Le message était clair : il n'y a pas de système de santé sans infirmières, et il n'y a pas de dignité professionnelle sans conditions de travail équitables. La force de la marche a également réussi à franchir les frontières du pays. En témoigne la présence et le soutien actif de Nayareth Quevedo, Secrétaire sous-régionale de l'Internationale des Services Publics (ISP) pour les pays du Cône Sud, qui a défilé aux côtés des travailleurs.euses et a déclaré :
"La santé est un droit humain fondamental qui doit être garanti par un État présent et responsable. Nous demandons aux autorités d'assumer leurs responsabilités et de garantir des ressources suffisantes, des contrats décents et la stabilité de l'emploi pour celles et ceux qui sont au cœur de la santé publique au Paraguay".
Ce soutien international a mis en évidence le fait que la lutte au Paraguay s'inscrit dans un débat plus large en Amérique latine, où les travailleurs.euses de la santé sont confronté.e.s aux conséquences de modèles de gestion qui commercialisent le secteur public et privent de leurs droits celles et ceux qui le font vivre au quotidien.
Les avancées obtenues aujourd'hui sont significatives, mais aussi fragiles si elles ne sont pas soutenues par la syndicalisation. La lutte n'est pas terminée : maintenant commence une étape clé de suivi, de pression et d'articulation pour s'assurer que ce qui a été engagé se matérialise par des lois, des budgets, des nominations et des améliorations réelles.

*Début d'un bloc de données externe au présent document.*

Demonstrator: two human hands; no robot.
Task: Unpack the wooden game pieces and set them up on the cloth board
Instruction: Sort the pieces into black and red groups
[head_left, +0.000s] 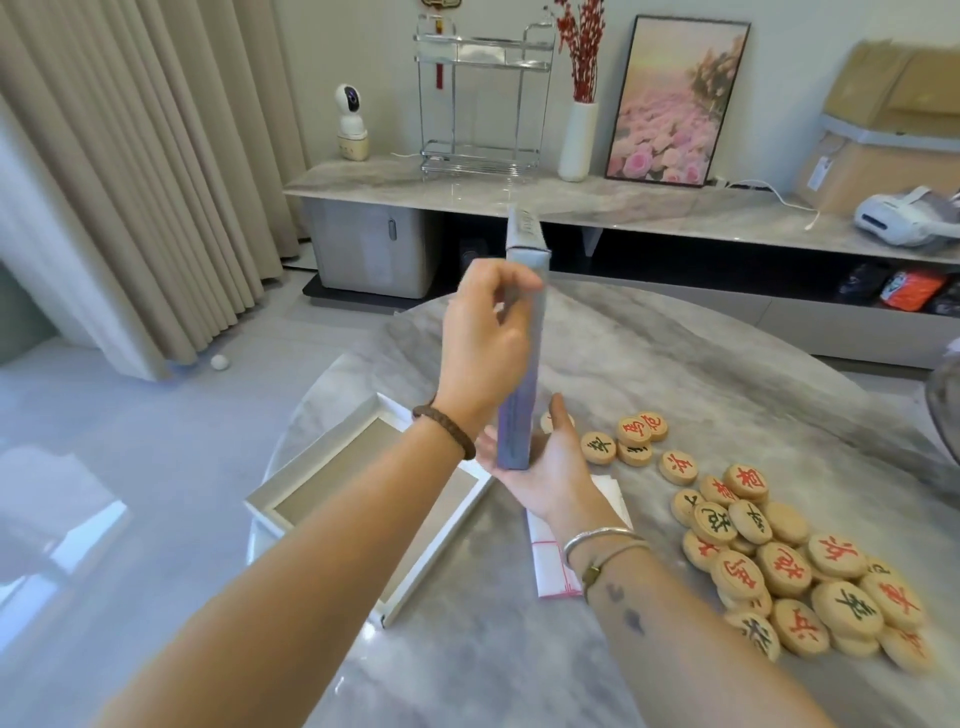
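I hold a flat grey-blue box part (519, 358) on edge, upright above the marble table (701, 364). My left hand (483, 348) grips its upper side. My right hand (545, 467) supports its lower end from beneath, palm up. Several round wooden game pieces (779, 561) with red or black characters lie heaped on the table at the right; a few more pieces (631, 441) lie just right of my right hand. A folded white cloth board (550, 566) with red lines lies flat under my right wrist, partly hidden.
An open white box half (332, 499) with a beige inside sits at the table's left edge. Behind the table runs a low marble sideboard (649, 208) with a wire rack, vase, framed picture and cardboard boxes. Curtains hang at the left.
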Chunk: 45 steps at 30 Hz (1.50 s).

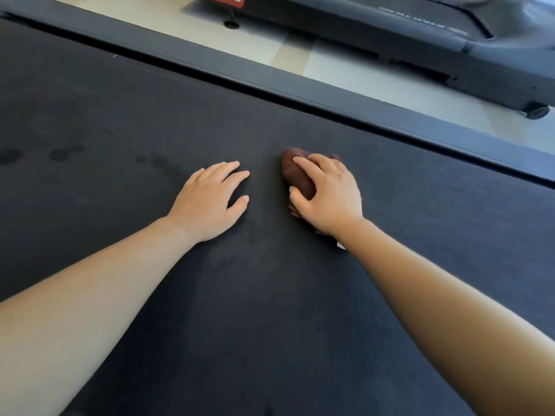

Le défi consistera également à multiplier cette expérience et à en faire une plateforme plus large pour la défense de l'emploi public, des politiques de soins et de la santé en tant que droit et non en tant qu'activité commerciale.
Ce qui s'est passé le 25 juin montre que même dans un pays où les syndicats sont très fragmentés, où les structures de l'État sont gangrénées par le népotisme et où la tradition de mobilisation de masse est faible, il est possible de construire une force collective à partir de la base. Les infirmières l'ont fait. Avec courage, patience et conviction. Et ce faisant, elles ont rendu à des milliers de travailleurs.euses non seulement une victoire concrète, mais aussi la certitude que l'organisation et la lutte sont toujours les outils les plus puissants pour transformer la réalité.
Aujourd'hui, les blouses blanches ne se contentent pas de soigner. Elles défilent, remettent en question et obtiennent des droits.
Engagements concrets gagnés par les infirmières paraguayennes :
Incorporation de la cinquième année de la carrière professionnelle à l'avant-projet du budget national 2026, au bénéfice des professionnel.le.s du Ministère de la Santé, de l'hôpital de Clínicas et de l'hôpital de la police.
Inclusion des résultats du concours de promotion au niveau inférieur dans le budget 2026, afin de garantir une structure de promotion plus équitable.
Allocation budgétaire supplémentaire de 8,2 milliards de guaranis (environ 1,1 million de dollars américains) pour l'IPS, visant à renforcer la carrière professionnelle et à progresser dans la re-catégorisation du personnel.
Mise à niveau des salaires pour 800 travailleurs.euses contractuel.le.s, qui auront accès à un revenu de base de 4 millions de guaranis (environ 540 USD par mois).
Mise en place d'un lieu d'échange permanent entre le Front unitaire infirmier et les autorités du vice-ministère de l'économie.
Organisation d'appels d'offres publics pour de nouveaux contrats au sein du MSPyBS, de l'IPS et de l'Hospital de Clínicas, en accordant la priorité aux jeunes professionnel.le.s et en garantissant des critères de mérite et de transparence.